In 1990, he founded Bombay Dost, India’s first gay magazine. His organisation continues to mobilise legal emancipation of homosexuality in India, besides running several intervention programmes for HIV/AIDS and sexually transmitted infections in Mumbai and Goa.
When a senior actor in the Malayalam film industry introduced the female protagonist for his new film, things in the history of Indian Cinema inched towards a progressive change.
Anjali Ameer, a transsexual actress came into the limelight earlier this year for having been chosen as a lead in a bilingual film. Previously a model, Anjali came from an orthodox Muslim family from Kozhikode that wasn’t very supportive about her identity.

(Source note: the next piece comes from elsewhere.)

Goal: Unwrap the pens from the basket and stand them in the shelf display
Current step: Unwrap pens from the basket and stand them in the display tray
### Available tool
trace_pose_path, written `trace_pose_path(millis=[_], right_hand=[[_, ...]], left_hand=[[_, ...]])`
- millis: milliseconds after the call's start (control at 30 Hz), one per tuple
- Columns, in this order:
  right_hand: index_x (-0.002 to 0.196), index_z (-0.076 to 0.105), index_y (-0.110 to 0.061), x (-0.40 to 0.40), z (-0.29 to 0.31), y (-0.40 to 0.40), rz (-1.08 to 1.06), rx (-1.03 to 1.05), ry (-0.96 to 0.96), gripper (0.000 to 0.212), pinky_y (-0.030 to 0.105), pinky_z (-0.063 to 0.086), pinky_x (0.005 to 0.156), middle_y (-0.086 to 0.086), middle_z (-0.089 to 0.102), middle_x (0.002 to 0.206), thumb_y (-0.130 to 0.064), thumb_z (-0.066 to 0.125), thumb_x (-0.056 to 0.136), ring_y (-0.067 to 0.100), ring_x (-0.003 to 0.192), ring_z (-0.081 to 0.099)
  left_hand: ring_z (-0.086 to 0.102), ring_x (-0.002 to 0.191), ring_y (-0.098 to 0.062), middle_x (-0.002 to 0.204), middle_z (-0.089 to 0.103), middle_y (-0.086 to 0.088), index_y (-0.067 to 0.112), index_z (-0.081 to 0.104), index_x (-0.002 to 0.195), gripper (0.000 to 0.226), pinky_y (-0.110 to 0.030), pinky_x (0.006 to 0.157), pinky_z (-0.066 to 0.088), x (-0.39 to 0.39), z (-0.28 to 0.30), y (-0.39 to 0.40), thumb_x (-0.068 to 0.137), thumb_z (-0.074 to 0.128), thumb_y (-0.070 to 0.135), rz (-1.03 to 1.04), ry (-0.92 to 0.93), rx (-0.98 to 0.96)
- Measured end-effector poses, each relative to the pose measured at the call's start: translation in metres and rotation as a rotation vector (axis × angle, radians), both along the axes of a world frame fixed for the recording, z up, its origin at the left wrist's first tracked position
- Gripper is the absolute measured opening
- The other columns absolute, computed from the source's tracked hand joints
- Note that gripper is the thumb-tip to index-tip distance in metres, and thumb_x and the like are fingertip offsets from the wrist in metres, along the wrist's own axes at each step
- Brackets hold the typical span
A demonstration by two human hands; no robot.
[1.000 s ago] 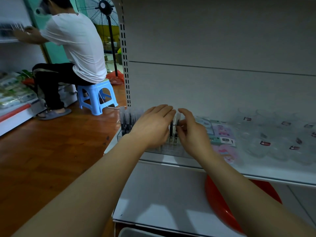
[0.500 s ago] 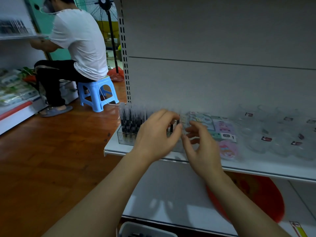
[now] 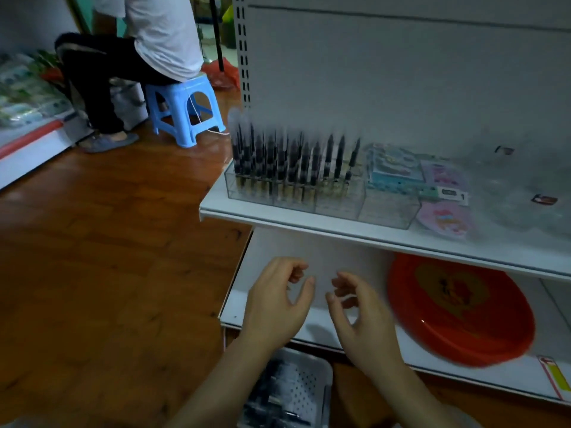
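At the bottom edge a white perforated basket [image 3: 304, 387] sits on the floor, half hidden by the person's left forearm and cut off by the frame. Dark wrapped pens [image 3: 272, 406] lie inside it, too blurred to count.

Above the basket, both hands hover in front of the lower shelf [image 3: 324, 322]. The left hand [image 3: 278, 299] is empty, fingers loosely curled, thumb apart from them. The right hand [image 3: 363, 316] is likewise loosely curled and holds nothing. The two are close together but not touching, and motion blur softens both.

A red plastic basin [image 3: 457, 307] leans on the lower shelf to the right of the hands; the upper shelf hides its top rim.

On the upper shelf [image 3: 309, 220] stands a clear plastic display box [image 3: 321, 199] divided into compartments. Black pens [image 3: 284, 162] stand upright in its left compartments, packed tightly at the left and sparser toward the middle; the rightmost compartment looks empty, though glare makes it hard to judge. Their tops smear into the grey back panel. Just right of the box lie flat pastel packets [image 3: 432, 186]; their printing is unreadable. Further right, the clear packaging blurs out entirely.

The floor [image 3: 108, 257] is reddish-brown wood. At the far left another person [image 3: 148, 41] in a white shirt and dark trousers sits on a pale blue stool [image 3: 185, 109], cut off above the shoulders, beside another white shelf with blurred goods.
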State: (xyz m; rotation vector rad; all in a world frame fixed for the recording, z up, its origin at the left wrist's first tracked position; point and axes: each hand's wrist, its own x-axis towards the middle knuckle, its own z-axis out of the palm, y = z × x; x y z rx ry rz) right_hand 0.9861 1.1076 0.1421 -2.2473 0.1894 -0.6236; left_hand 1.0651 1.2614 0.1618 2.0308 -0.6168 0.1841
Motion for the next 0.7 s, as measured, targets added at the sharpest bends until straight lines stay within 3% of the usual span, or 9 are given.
trace_pose_path(millis=[133,267,433,533,633,700], right_hand=[[0.132,0.053,-0.029,-0.012,-0.055,0.006,0.024,-0.005,0.217,0.039,0.006,0.043,0.081,-0.014,0.061,0.115,-0.027,0.065,0.095,-0.002,0.098,0.058],[0.136,0.05,-0.028,-0.021,-0.104,0.014,0.053,-0.015,0.382,0.041,0.024,0.052,0.089,-0.014,0.059,0.118,-0.031,0.061,0.097,0.001,0.104,0.056],[0.14,0.046,-0.029,-0.023,-0.153,0.033,0.113,-0.048,0.565,0.042,0.024,0.049,0.089,-0.012,0.057,0.126,-0.037,0.055,0.099,0.009,0.112,0.056],[0.14,0.046,-0.027,-0.023,-0.174,0.048,0.135,-0.056,0.683,0.043,0.027,0.052,0.08,-0.007,0.062,0.123,-0.037,0.055,0.1,0.012,0.102,0.06],[0.141,0.043,-0.02,-0.023,-0.193,0.06,0.164,-0.066,0.836,0.044,0.029,0.053,0.068,0.002,0.069,0.112,-0.029,0.055,0.099,0.016,0.089,0.065],[0.147,0.037,-0.02,-0.025,-0.206,0.067,0.171,-0.081,0.942,0.051,0.024,0.046,0.058,0.004,0.07,0.106,-0.027,0.054,0.099,0.017,0.085,0.064]], left_hand=[[0.055,0.099,0.003,0.105,0.057,0.02,0.032,0.058,0.114,0.02,-0.021,0.08,0.051,-0.007,-0.06,0.021,0.096,0.056,0.039,0.036,0.178,0.117],[0.055,0.098,0.002,0.104,0.057,0.019,0.03,0.056,0.116,0.019,-0.023,0.082,0.05,-0.009,-0.112,0.044,0.098,0.055,0.036,0.021,0.308,0.223],[0.055,0.089,-0.003,0.096,0.055,0.016,0.028,0.055,0.121,0.028,-0.024,0.076,0.048,-0.011,-0.17,0.063,0.094,0.057,0.038,-0.08,0.413,0.392],[0.056,0.085,-0.006,0.091,0.055,0.014,0.026,0.058,0.115,0.026,-0.022,0.077,0.048,-0.014,-0.196,0.064,0.091,0.061,0.034,-0.174,0.438,0.501],[0.061,0.1,-0.016,0.113,0.063,0.005,0.028,0.055,0.122,0.032,-0.036,0.087,0.054,-0.02,-0.218,0.067,0.092,0.058,0.039,-0.212,0.531,0.622],[0.059,0.105,-0.021,0.123,0.059,-0.001,0.025,0.05,0.129,0.04,-0.039,0.088,0.053,-0.023,-0.231,0.073,0.093,0.057,0.042,-0.208,0.607,0.749]])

Having to run from home and later living with transgender communities in Coimbatore and Bengaluru, Anjali has had her share of tough days. She underwent a sex change surgery at the age of 20. Despite her struggle during the initial days, she’s all too excited for her very first film and has been getting many offers from the Tamil and Telugu industries.
One of the first mainstream Hindi films to deal with AIDS and same-sex relationships, My Brother…Nikhil, was the directorial debut of Onir.
Born as Anirban Dhar in Samchi, Bhutan, he spent much of his childhood influenced by cinema. After receiving a scholarship to study film editing in Berlin, Onir later returned to India and worked as an editor, scriptwriter, art director, and music album producer and director.
Another film of Onir’s that found critical acclaim was I Am, an anthology of short films that explored themes like single motherhood, displacement, child abuse and same-sex relationships. Apart from winning two National awards, the film also won the I-VIEW 2010s Engendered Award (New York) for Outstanding Contribution.
Onir is one of the few openly gay film directors in Bollywood, who have shown us that nothing is impossible.